Here's a bit of thread necromancy from me as I just encountered an interesting archaic alternative to "willy nilly" fairly recently that I wanted to share.
I thought it might be interesting to not only know the Latin origin (from #3), but also to know that there are a few variants of "willy nilly" that can be found in literature. This is the one that I stumbled upon just today:
"We can give no other reason for [the storms at sea], but that it is a piece of its civility, that those that come among us may stay whether they will or no, and be copiously feasted all the while with the incomes of the ringing. Therefore pray to not think your time lost; for, willing, nilling, you will be forced to stay (...)."
[Background information: Pantagruel and his company visit the Ringing Island via ship and are 'forced' to rest there for a few days due to the rising storms at sea that threaten their voyage.]
While double-checking whether this particular usage ("willing, nilling") is perhaps idiomatic for the translator of Gargantua and Pantagruel I found the following site that lists a few variations from sources that span from Old English texts like Aelfric's Lives of Saints from [ca. 1000], to Shakespeare, to a plethora of sources from the 18th and 19th century.
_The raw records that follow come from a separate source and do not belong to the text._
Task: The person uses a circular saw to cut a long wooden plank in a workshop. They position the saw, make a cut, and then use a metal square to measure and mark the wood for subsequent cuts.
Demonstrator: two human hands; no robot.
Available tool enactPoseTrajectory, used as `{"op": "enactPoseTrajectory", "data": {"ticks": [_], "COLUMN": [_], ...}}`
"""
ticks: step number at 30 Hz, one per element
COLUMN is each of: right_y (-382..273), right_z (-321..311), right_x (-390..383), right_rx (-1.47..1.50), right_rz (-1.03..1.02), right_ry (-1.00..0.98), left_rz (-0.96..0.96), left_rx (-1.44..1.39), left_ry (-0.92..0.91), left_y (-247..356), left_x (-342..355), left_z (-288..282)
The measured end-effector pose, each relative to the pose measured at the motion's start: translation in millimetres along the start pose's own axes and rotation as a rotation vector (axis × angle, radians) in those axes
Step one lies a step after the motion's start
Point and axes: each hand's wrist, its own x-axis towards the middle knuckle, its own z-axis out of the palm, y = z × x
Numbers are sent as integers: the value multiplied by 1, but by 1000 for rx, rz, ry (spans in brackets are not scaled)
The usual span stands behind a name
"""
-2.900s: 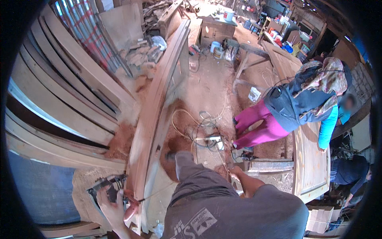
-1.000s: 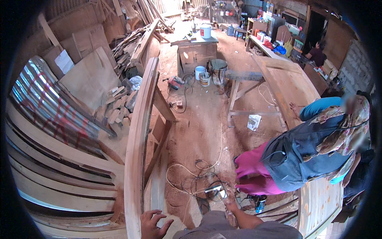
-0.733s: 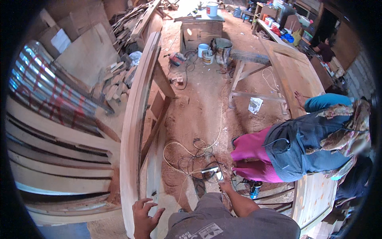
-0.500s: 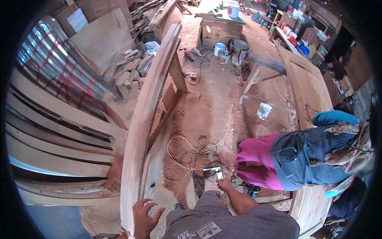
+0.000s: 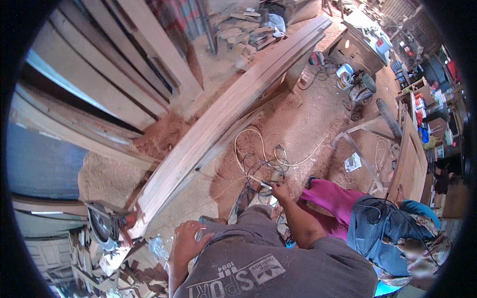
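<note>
My right hand (image 5: 279, 191) is closed around a small white object (image 5: 273, 200), mostly covered by my fingers, in front of my lap. Its exact kind cannot be made out. A pale yellow hose or cord (image 5: 240, 160) runs from beside it into loops on the ground. My left hand (image 5: 189, 242) hangs near my left thigh with thumb and fingers apart; a tiny pale spot shows by its fingertips. It is apart from the long wooden beam (image 5: 218, 114), which slants across to my left.
A circular saw (image 5: 105, 226) stands at the beam's near end, above wood scraps (image 5: 107, 273). A co-worker in pink trousers (image 5: 325, 203) bends over a wooden panel (image 5: 410, 164) at right. Boards (image 5: 94, 74) lean at left. Buckets (image 5: 344, 70) and a sawhorse (image 5: 362, 131) stand farther off.
My view has swung left and down, so the saw and scraps now show. My left hand has come away from the beam toward my thigh. My right hand still grips the white object.
</note>
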Motion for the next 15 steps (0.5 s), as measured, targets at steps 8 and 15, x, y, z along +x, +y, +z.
{"op": "enactPoseTrajectory", "data": {"ticks": [8, 15], "right_y": [-82, -67], "right_z": [30, 35], "right_x": [-73, -116], "right_rx": [-240, -307], "right_rz": [-105, -140], "right_ry": [-34, -176], "left_rz": [-88, -239], "left_rx": [-233, -181], "left_ry": [-7, -215], "left_y": [-94, -186], "left_x": [-67, -101], "left_z": [-1, 27]}}
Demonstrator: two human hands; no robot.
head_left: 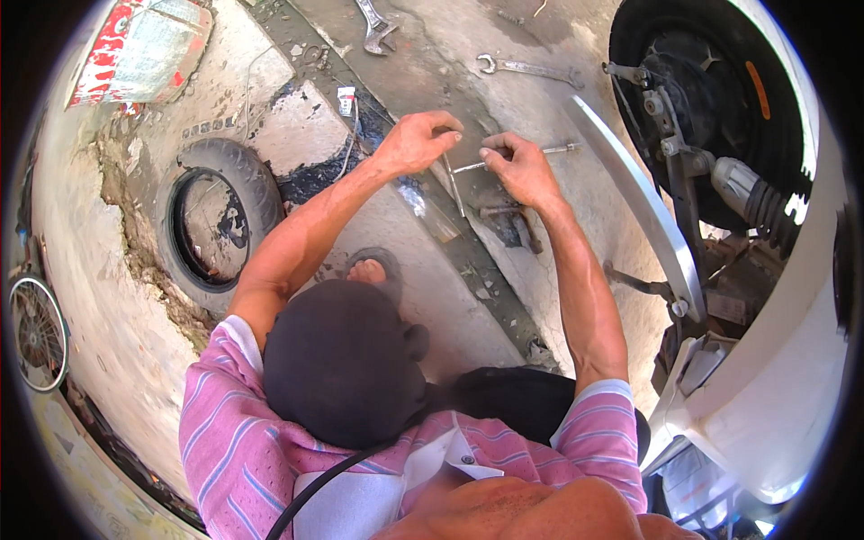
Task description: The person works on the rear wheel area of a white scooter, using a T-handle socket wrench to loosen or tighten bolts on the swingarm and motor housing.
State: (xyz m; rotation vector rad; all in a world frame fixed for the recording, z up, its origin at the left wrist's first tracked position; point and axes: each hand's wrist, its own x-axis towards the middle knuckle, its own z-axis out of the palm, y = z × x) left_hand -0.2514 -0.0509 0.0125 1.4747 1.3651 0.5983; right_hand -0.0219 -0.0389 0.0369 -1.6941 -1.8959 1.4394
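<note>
A slim metal T-handle wrench [458, 193] is between my hands above the ground. My left hand [416, 144] is closed, with thumb and fingers together at the upper end of its crossbar. My right hand [522, 169] curls around the long shaft, whose tip sticks out to the right. Below my right hand, a rusty hammer-like tool [504, 212] lies on the ground. An open-ended spanner [531, 68] lies beyond my right hand, and an adjustable wrench [374, 29] rests farther back.
A scooter wheel [630, 54] with a shock absorber [749, 191] and a silver metal part [641, 202] stand on the right. At left are a loose tyre [263, 184], a red-and-white bucket [148, 58] and a spoked wheel [38, 333]. My bare toes [367, 271] show below.
</note>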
For anyone who is interested:
Here's some bits and pieces from the site:
"wille we, nelle we" (Old English)
"will I nill I" / "will you, nill you" / "will he, nill he" (modern English, but archaic)
"willy nilly" (a later variant of "will I, nill I...")
And apparently the phrase "shilly-shally" (meaning 'undecided') is related to "nilly willy".
The site says that these phrases are a combination of "I am willing" and "I am unwilling", which together was usually taken to mean "it doesn't matter to me one way or the other", but can also mean "whether you like it or not". The "haphazard" meaning seems to be a rather modern take on the phrase.